**What is required:** Please take the lines from the one holding "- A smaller" through the one holding "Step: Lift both" in the data below and copy them exactly.

Stored data
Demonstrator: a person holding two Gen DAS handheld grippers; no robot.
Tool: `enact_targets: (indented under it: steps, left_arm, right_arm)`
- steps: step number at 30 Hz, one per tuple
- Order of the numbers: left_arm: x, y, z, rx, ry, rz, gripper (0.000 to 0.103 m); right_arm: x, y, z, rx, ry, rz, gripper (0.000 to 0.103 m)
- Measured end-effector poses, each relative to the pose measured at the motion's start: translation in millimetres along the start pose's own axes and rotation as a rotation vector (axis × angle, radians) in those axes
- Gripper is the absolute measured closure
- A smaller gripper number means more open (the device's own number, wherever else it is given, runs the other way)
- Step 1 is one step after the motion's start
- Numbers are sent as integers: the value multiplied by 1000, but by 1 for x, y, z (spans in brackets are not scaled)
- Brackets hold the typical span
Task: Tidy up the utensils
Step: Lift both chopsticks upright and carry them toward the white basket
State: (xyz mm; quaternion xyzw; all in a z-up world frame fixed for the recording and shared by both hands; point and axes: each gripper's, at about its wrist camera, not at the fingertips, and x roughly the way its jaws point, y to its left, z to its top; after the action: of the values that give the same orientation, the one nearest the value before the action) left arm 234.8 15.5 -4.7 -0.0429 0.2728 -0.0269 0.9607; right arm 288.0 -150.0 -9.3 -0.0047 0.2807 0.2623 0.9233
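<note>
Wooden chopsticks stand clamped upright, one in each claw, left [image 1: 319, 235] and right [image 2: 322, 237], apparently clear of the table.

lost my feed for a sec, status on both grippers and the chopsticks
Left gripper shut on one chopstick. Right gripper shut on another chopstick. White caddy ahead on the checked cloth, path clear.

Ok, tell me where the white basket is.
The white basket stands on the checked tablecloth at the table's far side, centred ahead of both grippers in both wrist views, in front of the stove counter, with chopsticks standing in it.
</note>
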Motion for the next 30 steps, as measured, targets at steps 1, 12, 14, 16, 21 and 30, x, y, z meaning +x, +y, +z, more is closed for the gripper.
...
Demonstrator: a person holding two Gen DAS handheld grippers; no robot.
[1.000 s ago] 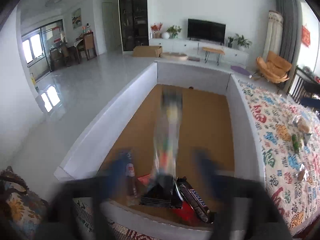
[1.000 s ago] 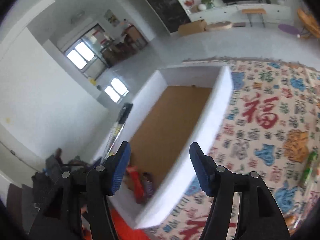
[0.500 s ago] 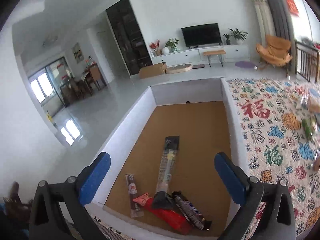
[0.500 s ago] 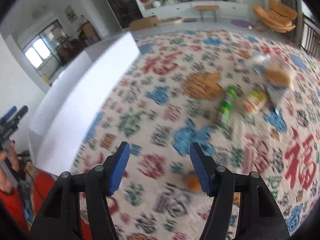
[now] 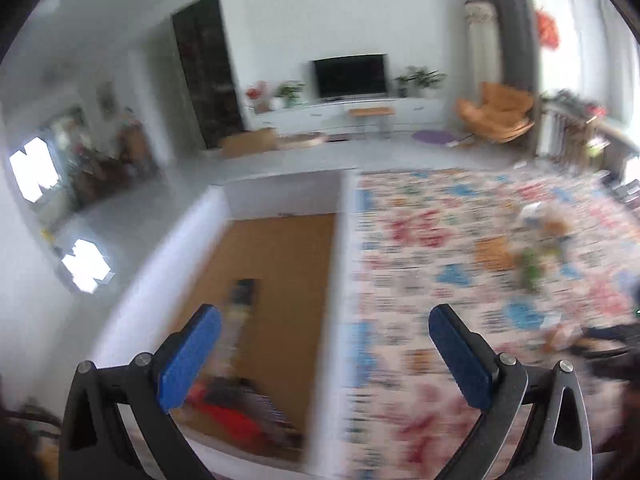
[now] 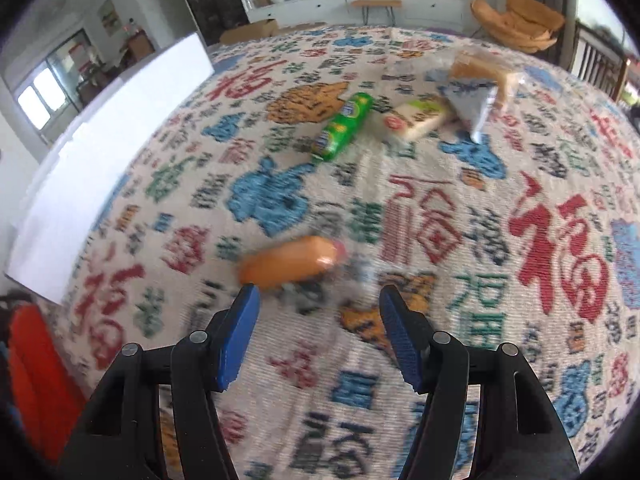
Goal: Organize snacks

**Completed task:**
- A smaller gripper number means more open (the device's own number, wherever else it is given, runs the other way)
- Step 1 is one step after the motion's start
- Numbers are sent as integers: the value multiplied by 1000, but by 1 for x, y, z (spans in brackets are not scaled)
- Brackets hold the typical span
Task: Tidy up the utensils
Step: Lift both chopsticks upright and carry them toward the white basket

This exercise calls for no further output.